Work to be completed: In the data below, retype exactly the line that contains "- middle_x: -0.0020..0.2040" and every line after it, through the last.

BEGIN Excerpted data

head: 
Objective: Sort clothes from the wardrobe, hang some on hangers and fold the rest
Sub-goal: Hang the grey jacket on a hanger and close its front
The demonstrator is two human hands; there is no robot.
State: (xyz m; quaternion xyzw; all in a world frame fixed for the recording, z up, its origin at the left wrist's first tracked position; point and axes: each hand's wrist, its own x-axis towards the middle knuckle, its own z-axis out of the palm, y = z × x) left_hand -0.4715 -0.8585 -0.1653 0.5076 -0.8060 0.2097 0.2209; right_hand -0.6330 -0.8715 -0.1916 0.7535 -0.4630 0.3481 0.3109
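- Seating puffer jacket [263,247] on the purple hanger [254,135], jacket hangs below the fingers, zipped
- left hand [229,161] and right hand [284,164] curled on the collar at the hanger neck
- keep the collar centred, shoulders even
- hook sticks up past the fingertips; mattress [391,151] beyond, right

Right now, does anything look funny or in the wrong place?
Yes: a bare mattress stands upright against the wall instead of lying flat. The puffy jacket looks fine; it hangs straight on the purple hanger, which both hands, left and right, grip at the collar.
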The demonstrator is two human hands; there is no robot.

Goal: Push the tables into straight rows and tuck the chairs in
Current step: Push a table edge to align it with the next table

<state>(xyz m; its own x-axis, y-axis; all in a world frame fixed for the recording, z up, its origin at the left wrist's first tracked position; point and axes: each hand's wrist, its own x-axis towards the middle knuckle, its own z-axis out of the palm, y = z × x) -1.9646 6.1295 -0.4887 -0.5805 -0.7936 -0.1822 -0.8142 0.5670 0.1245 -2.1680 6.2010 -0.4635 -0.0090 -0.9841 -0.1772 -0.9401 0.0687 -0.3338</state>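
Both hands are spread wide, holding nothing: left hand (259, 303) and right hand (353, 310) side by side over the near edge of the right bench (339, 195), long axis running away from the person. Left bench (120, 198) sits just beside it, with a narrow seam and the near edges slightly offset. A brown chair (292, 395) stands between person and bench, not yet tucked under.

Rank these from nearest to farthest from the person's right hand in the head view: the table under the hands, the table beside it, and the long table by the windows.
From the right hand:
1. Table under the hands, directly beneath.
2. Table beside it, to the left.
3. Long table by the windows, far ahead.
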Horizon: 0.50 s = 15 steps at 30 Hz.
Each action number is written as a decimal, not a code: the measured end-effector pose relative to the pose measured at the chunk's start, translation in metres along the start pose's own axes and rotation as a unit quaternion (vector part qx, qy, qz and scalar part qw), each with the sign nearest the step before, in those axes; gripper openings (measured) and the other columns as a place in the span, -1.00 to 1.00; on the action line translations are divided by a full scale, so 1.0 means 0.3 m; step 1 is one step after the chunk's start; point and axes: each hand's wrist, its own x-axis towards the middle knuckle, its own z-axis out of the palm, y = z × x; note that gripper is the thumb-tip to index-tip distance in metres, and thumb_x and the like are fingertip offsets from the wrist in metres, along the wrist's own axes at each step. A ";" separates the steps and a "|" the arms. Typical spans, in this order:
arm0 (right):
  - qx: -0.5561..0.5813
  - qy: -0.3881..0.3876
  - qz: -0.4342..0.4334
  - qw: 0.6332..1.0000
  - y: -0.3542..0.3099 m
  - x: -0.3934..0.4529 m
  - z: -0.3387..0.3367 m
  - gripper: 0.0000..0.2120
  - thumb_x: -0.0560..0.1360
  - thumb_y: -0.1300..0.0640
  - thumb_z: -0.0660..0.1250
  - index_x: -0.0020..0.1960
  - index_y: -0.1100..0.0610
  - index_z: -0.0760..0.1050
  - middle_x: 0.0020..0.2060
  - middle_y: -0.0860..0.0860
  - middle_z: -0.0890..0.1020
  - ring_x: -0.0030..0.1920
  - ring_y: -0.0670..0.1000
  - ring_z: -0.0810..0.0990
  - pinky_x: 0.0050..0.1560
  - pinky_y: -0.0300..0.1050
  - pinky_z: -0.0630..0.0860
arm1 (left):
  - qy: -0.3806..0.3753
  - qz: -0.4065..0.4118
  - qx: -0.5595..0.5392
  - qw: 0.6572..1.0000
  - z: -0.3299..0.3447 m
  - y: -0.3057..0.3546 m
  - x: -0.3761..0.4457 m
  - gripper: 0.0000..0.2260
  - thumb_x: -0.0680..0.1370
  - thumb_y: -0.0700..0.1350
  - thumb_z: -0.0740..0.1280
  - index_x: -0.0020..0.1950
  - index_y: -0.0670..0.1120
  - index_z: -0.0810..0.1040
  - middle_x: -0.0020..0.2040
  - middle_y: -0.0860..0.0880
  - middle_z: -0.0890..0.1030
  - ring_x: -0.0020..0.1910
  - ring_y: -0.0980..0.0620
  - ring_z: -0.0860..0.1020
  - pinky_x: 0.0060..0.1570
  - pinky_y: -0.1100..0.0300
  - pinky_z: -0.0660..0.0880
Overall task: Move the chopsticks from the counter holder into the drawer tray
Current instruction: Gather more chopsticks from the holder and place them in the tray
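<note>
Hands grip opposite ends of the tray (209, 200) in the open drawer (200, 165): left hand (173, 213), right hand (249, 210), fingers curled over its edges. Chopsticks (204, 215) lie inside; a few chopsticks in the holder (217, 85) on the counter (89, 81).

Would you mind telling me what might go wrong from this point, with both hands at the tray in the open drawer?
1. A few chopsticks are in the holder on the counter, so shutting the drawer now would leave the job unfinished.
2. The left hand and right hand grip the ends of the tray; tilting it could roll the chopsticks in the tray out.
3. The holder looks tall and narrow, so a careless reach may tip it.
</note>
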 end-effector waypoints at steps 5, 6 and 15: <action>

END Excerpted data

Solution:
  - middle_x: -0.0020..0.2040
  - middle_y: -0.0860..0.0880
  - middle_z: -0.0890..0.1030
  - ring_x: -0.0020..0.1910
  - ring_y: -0.0980..0.0620
  - ring_z: -0.0860..0.1020
  - pinky_x: 0.0060..0.1570
  - pinky_y: -0.1100..0.0300
  - pinky_z: -0.0660..0.0880
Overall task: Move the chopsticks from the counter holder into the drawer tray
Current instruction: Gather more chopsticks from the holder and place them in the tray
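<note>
Hands grip opposite ends of the tray (209, 200) in the open drawer (200, 165): left hand (173, 213), right hand (249, 210), fingers curled over its edges. Chopsticks (204, 215) lie inside; a few chopsticks in the holder (217, 85) on the counter (89, 81).

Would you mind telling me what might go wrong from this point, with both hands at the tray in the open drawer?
1. A few chopsticks are in the holder on the counter, so shutting the drawer now would leave the job unfinished.
2. The left hand and right hand grip the ends of the tray; tilting it could roll the chopsticks in the tray out.
3. The holder looks tall and narrow, so a careless reach may tip it.
</note>
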 end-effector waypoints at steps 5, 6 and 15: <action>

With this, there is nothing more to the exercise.